2. I installed the inline heater (the one that goes in the heater hose), and it works great. I use it whenever I can when the weather is below freezing. It takes about 2 hours to fully warm it up, though. Anything over 30 minutes helps a lot, though.
3. To those with EGR 'soot' issues: you do not need a new EGR valve. Mine was 80% plugged at about 55k miles. It takes about 2 hours to completely clean it, with no new parts involved.
4. 'An expensive proposition to maintain the vehicle'!? What? First, let's compare oil changes. Gas car with conventional oil: $2 per quart x 4.5 quarts + $8 filter = $17. Time spent: 15-20 minutes. Good for: 3000 miles. TDI with Delvac 1: $37 per gallon + $9 filter = $51. Time spent: 15-20 minutes. Good for: 10,000 miles. That's a SAVINGS of $6 and 30-40 minutes every 10k miles. $1000 timing belt? The Audi A6 gas car I just sold runs the same for a timing belt, so the TDI is not special in that regard. The fact that the engine will last at least 300k miles, and save me $12k in fuel in that time, trumps all others. It's an excellent engine.
7th Nov 2007, 18:55
I have a 2003 Jetta TDI that won't start. It sounds like the batterie is dead when I try to start it, but a jump start did nothing.
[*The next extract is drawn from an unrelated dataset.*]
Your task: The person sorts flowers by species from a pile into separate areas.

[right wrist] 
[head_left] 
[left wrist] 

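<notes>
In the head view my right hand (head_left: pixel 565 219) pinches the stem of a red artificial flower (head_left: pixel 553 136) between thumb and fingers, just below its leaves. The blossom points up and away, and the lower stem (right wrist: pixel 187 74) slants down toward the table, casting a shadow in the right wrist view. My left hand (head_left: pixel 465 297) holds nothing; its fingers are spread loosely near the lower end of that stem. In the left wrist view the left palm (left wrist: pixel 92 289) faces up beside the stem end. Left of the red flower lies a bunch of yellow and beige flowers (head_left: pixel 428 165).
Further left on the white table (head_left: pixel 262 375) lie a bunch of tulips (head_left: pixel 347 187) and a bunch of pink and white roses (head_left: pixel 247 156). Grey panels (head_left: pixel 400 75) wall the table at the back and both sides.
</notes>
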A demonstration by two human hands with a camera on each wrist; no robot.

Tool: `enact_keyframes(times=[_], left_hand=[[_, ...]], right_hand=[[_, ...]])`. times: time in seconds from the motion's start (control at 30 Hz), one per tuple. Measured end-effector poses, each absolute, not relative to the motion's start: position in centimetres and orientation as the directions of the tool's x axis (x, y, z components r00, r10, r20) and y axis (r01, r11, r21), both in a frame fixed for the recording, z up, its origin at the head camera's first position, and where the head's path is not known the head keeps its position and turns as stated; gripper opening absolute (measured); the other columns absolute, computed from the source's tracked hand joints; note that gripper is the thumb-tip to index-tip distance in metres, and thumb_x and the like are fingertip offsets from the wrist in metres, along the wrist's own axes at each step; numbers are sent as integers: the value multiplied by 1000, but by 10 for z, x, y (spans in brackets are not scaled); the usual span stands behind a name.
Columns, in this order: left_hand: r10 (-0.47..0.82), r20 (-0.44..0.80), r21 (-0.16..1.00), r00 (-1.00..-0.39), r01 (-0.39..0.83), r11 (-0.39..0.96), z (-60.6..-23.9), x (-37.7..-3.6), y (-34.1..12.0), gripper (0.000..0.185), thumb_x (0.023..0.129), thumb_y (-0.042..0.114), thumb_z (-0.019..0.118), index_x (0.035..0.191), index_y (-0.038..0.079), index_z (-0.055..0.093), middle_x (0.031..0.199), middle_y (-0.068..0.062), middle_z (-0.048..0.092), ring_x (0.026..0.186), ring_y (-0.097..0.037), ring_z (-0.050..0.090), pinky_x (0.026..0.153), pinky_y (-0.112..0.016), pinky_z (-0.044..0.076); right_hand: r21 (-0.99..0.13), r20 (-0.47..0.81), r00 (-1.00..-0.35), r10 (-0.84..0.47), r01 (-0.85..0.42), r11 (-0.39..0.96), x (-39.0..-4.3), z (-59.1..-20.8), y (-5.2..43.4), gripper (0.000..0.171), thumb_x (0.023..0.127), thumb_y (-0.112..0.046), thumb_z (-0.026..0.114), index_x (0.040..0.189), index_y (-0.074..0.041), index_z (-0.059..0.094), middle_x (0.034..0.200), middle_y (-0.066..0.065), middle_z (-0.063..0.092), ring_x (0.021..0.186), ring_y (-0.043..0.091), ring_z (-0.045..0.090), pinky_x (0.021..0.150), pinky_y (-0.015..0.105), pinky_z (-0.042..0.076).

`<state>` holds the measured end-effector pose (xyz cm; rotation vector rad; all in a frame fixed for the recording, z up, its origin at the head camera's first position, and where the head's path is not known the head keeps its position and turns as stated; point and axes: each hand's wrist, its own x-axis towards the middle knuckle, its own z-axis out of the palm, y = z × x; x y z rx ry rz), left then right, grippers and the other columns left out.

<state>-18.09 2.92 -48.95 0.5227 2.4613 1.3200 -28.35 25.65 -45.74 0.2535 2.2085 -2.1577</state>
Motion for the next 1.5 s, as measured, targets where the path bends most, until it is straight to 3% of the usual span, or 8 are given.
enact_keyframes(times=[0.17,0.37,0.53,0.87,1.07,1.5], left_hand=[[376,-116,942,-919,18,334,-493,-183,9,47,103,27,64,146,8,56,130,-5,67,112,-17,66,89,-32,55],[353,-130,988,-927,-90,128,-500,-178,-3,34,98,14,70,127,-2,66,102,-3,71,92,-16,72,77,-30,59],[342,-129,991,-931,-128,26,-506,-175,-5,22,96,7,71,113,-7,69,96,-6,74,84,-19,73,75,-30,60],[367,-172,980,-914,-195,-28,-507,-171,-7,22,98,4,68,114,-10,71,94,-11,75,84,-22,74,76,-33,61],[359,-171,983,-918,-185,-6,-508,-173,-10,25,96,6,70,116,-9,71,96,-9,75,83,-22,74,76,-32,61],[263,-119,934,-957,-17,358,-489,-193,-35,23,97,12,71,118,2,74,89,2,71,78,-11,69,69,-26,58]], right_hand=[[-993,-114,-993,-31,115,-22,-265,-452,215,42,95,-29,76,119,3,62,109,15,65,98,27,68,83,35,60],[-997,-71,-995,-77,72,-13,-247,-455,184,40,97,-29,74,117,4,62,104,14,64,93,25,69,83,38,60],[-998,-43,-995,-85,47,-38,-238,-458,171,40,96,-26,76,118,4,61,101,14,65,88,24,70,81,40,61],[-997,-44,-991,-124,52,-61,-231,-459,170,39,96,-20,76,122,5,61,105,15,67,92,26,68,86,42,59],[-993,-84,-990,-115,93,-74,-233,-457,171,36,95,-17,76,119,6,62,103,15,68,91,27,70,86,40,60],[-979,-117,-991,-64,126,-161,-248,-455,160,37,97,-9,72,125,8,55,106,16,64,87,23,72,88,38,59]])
Does anyone know of a button or lever that is supposed to be pulled or pushed in cold weather when the car won't start?
15th Feb 2008, 15:09
Wow. Not sure what planet some of you purchased your vehicle on, but as for the 2001 owner who posted comments in 2002 - how's that Jetta running now? You shouldn't have ANY problems with a car after only one year, you had problems right off the top. Funny how all my problems started 2 months after my warranty ran out. I will never buy another Volkswagen, certainly not a diesel. You can talk all you want about the mileage, but it more than makes up for it in the repair bills. Outrageous! My ancient Mazda ran better and cost far less than my Jetta to maintain.
26th Mar 2008, 12:27
My '03 Jetta TDI has been a great car until this week! The only car I have ever owned that EXCEEDED the EPA mileage estimate!
Up till now its only shop visit was for a timing belt/water pump replacement at 100K miles.
At 102K miles I experienced intermittent loss of power, and the Check Engine light went on. I had about 40 miles on the most recent tank of fuel, so I thought that I may have gotten some bad diesel. The dealer took my history and escorted the car into the hospital. The diagnosis was soot build-up. The dealer asked if I had had the soot cleaned every 40K miles. No mention of this as a maintenance item in the owners manual, so I asked him, "What soot"? Well I guess I was living on borrowed time. Big $$$ for "decarbonizing" and a new MAF and EGR.
Got the car back and it was obvious that the technician had not test driven it. Engine ran OK at idle, had good acceleration in 1st and 2nd but would not make it over about 60mph. Drove it over a weekend until the dealer was available again. This time the check engine light was for a turbo control problem. Apparently another victim of that deadly carbon build-up. More $$$ for a new turbo control actuator. Dealer DID test drive this time and reports all is well.
The car's OK but I'm limping from a seriously bruised wallet! VW needs to mention at least the POSSIBILITY of carbon buildup in the intake manifold so we unsuspecting owners aren't blindsided.